**WHAT THE TASK ASKS**
Give back the listing in full and exactly, leaving out the images.

**INFORMATION SUPPLIED**
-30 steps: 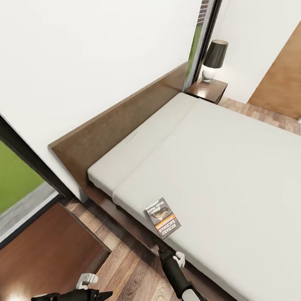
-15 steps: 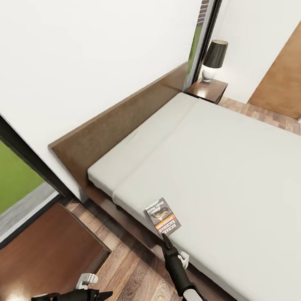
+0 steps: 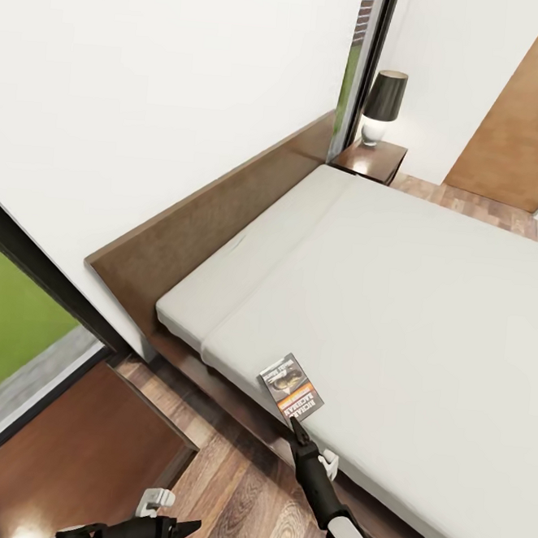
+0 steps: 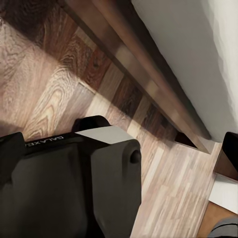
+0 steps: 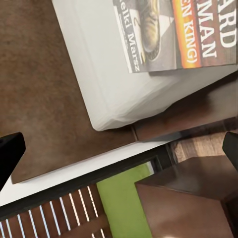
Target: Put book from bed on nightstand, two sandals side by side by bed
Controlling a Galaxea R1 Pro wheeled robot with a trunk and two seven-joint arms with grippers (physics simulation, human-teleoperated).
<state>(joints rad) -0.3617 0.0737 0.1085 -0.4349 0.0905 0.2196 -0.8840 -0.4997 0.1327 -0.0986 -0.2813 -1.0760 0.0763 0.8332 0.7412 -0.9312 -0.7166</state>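
Reaching the book [image 3: 291, 389] on the bed [image 3: 428, 315], right gripper [image 3: 297, 431] jaws spread, empty.

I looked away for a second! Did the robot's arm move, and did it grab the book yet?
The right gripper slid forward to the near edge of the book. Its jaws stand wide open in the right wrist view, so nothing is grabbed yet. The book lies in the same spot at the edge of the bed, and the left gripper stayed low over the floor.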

**TASK OUTPUT**
-30 steps: 
-15 steps: 
+0 steps: 
+0 steps: 
+0 steps: 
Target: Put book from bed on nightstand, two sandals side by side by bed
Controlling a Galaxea R1 Pro wheeled robot with a trunk and two seven-joint arms with grippers (physics simulation, human-teleoperated).
<state>(joints rad) -0.3617 0.0737 0.1085 -0.4349 0.0905 0.2196 -0.8840 -0.4997 0.1327 -0.0986 -0.2813 -1.0760 0.0763 0.8332 0.7412 -0.9312 -0.7166</state>
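Reaching the book [image 3: 291, 389] on the bed [image 3: 428, 315], right gripper [image 3: 297, 431] jaws spread, empty.

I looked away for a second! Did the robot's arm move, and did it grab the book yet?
The right gripper slid forward to the near edge of the book. Its jaws stand wide open in the right wrist view, so nothing is grabbed yet. The book lies in the same spot at the edge of the bed, and the left gripper stayed low over the floor.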

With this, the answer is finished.